TENNIS in DEPTH.

Up close and personal with Maria Sharapova.

by on Jan.13, 2010, under Maria Sharapova

On the personal front, Sharapova is evolving.

Always preternaturally mature and unafraid to take charge of her career, Sharapova’s once omnipresent (and often controversial) father, Yuri, has faded into the background. He was seldom seen at events in 2009, a trend that started four years ago.

“We’ve been a great team for many years, but there’s a life for me, there’s another life for you,” Sharapova says her father told her after winning the Australian Open. He follows her matches religiously, says Sharapova — an only child — but spends most of his time hiking, skiing and pursuing business interests in Russia.
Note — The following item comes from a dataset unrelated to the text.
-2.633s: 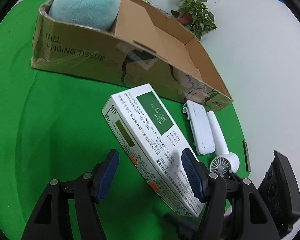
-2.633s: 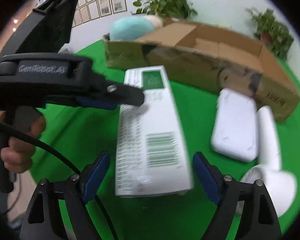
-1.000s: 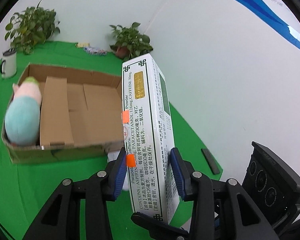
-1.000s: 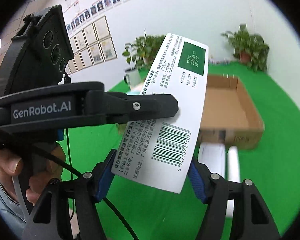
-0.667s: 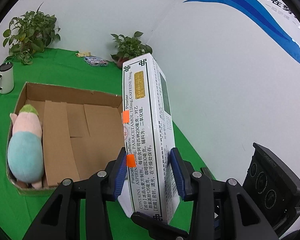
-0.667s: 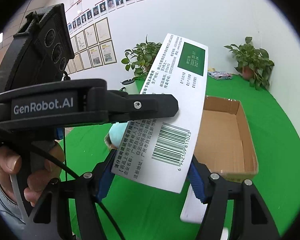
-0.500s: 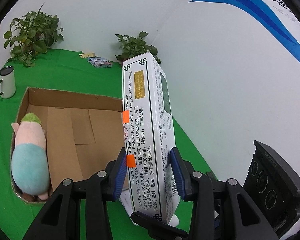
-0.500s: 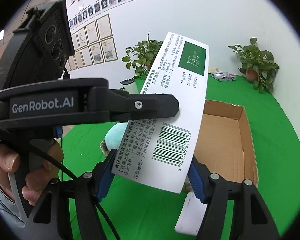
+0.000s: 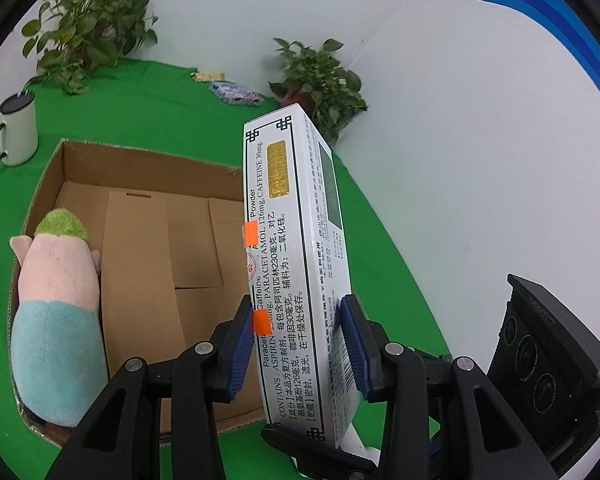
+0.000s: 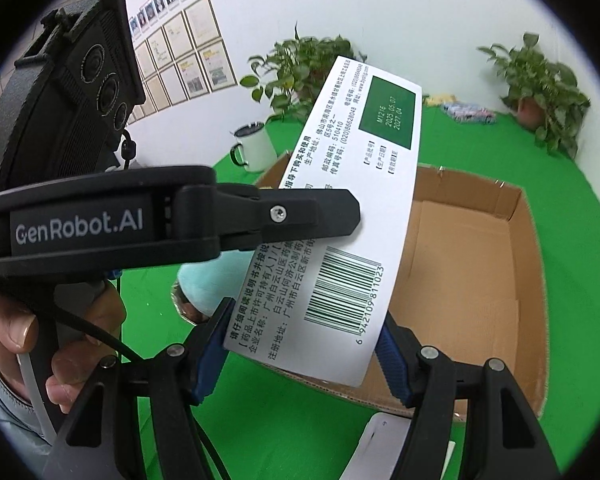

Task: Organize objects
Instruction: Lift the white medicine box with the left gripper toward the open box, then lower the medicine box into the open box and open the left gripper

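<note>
Overhead, smooth rectangular carton (image 9: pixel 296 264), corrugated box (image 9: pixel 140 216)

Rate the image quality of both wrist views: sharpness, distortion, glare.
Left wrist view: sharp; print on the medicine box is readable, fisheye bends the cardboard box, dark corners, no glare. Right wrist view: the barcode is crisp, the plants at the rim are slightly soft, heavy black vignette, even light.
</note>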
Filling some of the void for Sharapova is new romantic interest Sasha Vujacic of Slovenia, who plays guard for the Los Angeles Lakers. They started dating when she returned from Tokyo in the fall following her breakup with Charlie Ebersol, the son of NBC Universal Sports & Olympics chairman Dick Ebersol.

An apparently smitten Sharapova says a big part of the attraction is their common experience as world-class athletes.

“We rarely talk about sports, but it’s just an understanding of what we do,” she says. “We never have to talk about it. We just know. It’s there. It makes it easier and nicer.”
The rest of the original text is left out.